*TASK DESCRIPTION:* State how many lines of the records contain the string "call", and give no other information.

Stored records:
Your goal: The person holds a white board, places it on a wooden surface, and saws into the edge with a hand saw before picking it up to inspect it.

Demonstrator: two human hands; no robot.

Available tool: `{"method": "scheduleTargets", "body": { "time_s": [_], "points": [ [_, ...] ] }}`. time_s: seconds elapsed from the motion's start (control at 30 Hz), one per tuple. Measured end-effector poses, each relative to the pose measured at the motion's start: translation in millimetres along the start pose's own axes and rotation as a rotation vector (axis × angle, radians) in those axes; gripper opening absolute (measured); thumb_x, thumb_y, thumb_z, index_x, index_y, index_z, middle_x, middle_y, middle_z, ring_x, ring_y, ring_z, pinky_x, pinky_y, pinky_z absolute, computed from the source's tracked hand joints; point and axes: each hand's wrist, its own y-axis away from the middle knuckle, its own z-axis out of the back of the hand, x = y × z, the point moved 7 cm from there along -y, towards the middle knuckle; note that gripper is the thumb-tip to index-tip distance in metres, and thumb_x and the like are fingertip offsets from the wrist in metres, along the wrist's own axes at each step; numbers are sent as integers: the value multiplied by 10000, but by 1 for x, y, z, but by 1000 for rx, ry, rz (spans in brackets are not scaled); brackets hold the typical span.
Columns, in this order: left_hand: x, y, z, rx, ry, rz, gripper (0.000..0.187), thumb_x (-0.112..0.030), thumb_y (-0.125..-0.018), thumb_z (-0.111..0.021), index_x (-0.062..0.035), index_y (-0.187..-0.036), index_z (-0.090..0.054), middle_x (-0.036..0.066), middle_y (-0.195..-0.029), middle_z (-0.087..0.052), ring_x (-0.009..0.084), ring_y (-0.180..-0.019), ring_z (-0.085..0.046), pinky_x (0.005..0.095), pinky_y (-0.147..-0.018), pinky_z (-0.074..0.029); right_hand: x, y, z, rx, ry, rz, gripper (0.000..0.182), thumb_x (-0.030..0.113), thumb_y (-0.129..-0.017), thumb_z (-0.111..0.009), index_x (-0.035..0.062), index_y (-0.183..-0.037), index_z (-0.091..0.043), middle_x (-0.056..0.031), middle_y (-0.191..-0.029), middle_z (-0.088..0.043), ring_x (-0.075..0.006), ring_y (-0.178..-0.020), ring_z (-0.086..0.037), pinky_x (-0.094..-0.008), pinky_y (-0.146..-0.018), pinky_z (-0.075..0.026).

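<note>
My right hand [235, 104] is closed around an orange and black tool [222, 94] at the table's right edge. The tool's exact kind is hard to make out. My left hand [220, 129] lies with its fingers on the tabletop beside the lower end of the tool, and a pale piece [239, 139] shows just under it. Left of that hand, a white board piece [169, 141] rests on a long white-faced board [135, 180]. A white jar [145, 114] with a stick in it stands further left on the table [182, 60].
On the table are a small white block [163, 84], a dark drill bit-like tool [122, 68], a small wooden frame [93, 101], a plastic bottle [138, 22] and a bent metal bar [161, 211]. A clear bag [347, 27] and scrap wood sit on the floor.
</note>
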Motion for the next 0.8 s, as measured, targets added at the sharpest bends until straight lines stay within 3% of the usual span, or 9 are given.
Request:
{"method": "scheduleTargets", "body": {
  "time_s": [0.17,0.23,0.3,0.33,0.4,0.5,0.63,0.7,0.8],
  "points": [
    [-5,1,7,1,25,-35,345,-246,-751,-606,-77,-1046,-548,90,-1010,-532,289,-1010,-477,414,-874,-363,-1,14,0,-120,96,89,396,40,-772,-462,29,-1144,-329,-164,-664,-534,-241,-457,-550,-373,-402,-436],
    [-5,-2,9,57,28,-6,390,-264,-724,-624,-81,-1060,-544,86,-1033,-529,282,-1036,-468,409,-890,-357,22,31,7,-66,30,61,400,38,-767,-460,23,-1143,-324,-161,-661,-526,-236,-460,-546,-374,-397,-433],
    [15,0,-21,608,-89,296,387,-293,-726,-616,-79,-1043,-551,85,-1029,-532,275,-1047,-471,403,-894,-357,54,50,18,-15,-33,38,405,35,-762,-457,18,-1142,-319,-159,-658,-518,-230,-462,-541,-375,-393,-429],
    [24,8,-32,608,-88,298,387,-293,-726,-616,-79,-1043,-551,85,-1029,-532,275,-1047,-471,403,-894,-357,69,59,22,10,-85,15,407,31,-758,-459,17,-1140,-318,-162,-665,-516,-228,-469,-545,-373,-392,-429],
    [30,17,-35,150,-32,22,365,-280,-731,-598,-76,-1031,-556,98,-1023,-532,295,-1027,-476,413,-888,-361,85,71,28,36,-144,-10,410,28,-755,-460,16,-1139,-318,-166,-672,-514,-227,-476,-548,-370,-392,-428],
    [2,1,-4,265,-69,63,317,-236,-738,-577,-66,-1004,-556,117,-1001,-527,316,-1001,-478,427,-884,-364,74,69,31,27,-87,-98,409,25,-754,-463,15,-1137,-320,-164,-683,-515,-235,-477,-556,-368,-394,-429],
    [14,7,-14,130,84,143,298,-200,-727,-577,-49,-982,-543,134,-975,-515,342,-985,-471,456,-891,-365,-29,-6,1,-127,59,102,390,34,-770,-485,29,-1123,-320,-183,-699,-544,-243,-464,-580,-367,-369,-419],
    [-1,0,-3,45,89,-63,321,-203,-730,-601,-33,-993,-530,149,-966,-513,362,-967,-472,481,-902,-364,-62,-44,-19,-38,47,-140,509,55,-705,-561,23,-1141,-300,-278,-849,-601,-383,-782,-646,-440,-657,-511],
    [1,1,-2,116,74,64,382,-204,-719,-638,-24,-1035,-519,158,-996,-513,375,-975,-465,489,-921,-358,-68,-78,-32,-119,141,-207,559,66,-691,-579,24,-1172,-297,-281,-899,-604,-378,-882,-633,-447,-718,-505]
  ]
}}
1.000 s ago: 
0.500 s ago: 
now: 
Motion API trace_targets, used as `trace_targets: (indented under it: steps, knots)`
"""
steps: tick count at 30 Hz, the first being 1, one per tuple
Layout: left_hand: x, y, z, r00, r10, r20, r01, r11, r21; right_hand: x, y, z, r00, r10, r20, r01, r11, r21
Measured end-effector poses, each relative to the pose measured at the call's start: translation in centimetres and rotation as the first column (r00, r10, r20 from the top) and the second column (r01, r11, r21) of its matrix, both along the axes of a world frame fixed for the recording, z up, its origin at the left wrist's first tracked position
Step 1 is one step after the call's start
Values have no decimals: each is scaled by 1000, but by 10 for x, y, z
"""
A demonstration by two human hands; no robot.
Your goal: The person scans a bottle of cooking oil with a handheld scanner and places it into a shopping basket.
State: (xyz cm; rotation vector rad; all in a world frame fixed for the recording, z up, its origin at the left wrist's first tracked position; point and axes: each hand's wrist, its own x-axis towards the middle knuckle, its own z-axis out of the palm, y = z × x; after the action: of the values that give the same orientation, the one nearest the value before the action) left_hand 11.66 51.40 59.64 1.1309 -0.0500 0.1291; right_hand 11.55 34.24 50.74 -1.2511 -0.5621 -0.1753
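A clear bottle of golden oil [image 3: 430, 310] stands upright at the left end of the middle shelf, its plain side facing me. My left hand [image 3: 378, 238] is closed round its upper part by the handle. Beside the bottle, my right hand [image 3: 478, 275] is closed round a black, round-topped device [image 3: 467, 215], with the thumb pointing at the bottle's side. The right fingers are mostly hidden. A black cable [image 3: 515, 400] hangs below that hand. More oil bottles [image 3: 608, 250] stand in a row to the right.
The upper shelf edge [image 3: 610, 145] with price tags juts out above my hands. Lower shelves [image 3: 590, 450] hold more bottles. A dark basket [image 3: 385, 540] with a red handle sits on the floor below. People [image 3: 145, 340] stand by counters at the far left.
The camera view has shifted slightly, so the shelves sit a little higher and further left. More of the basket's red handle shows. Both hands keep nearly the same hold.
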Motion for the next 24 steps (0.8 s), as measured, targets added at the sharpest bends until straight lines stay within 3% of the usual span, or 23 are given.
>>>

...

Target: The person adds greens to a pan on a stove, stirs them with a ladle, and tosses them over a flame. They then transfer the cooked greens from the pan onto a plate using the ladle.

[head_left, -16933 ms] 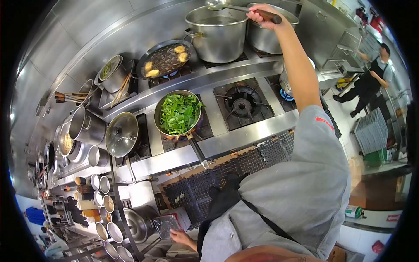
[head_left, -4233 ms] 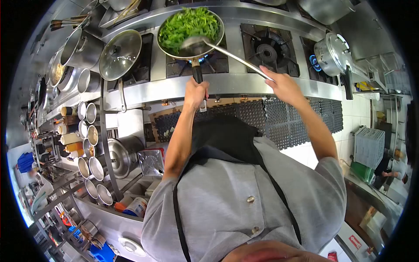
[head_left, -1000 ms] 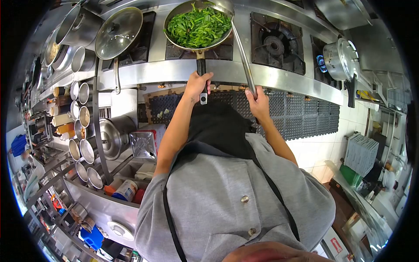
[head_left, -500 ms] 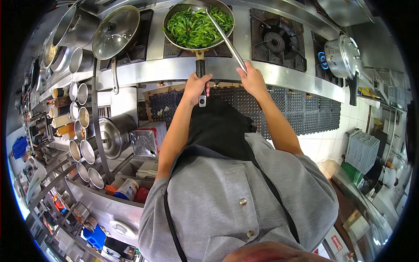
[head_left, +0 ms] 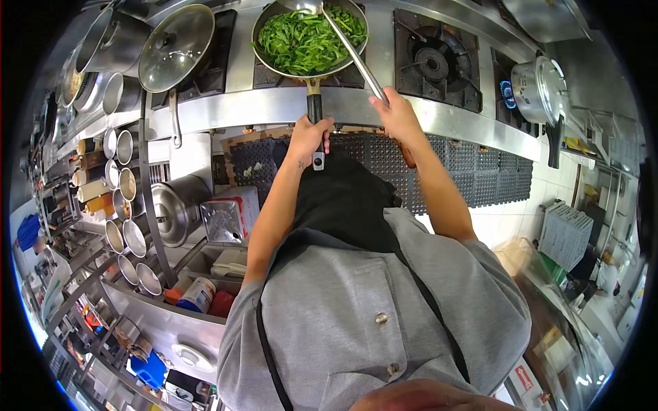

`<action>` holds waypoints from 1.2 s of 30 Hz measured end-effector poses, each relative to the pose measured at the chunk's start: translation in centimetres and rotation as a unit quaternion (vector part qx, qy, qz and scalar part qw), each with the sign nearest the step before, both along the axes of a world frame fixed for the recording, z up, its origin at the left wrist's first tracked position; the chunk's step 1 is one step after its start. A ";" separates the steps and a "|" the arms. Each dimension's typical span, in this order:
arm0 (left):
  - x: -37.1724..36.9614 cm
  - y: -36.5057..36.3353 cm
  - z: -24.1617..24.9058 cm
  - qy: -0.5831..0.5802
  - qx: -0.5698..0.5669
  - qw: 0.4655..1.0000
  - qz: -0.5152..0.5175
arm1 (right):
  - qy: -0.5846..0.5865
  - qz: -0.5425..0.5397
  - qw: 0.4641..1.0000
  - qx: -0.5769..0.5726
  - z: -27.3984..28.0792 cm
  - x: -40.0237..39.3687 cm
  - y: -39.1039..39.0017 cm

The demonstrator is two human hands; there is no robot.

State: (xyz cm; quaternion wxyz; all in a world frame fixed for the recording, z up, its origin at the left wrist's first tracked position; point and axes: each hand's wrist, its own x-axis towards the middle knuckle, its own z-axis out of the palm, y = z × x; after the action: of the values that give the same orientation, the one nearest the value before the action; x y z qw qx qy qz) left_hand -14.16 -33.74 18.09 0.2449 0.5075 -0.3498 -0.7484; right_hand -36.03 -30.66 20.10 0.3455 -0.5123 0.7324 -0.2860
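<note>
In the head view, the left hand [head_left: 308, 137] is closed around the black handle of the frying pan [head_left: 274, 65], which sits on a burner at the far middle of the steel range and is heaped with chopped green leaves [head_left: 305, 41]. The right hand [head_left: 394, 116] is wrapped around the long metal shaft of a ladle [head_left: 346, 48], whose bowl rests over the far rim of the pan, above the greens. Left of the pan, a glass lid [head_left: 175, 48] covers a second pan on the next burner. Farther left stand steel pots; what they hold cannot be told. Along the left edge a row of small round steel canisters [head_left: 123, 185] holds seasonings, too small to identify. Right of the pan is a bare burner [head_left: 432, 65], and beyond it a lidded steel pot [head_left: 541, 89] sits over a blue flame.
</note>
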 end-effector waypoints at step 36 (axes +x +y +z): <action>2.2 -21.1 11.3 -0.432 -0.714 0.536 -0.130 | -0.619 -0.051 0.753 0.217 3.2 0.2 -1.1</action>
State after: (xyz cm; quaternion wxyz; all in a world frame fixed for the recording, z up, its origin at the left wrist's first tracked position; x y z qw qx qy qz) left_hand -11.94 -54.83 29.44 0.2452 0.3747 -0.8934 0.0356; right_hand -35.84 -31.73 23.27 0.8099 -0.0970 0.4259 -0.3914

*ANSWER SECTION:* 2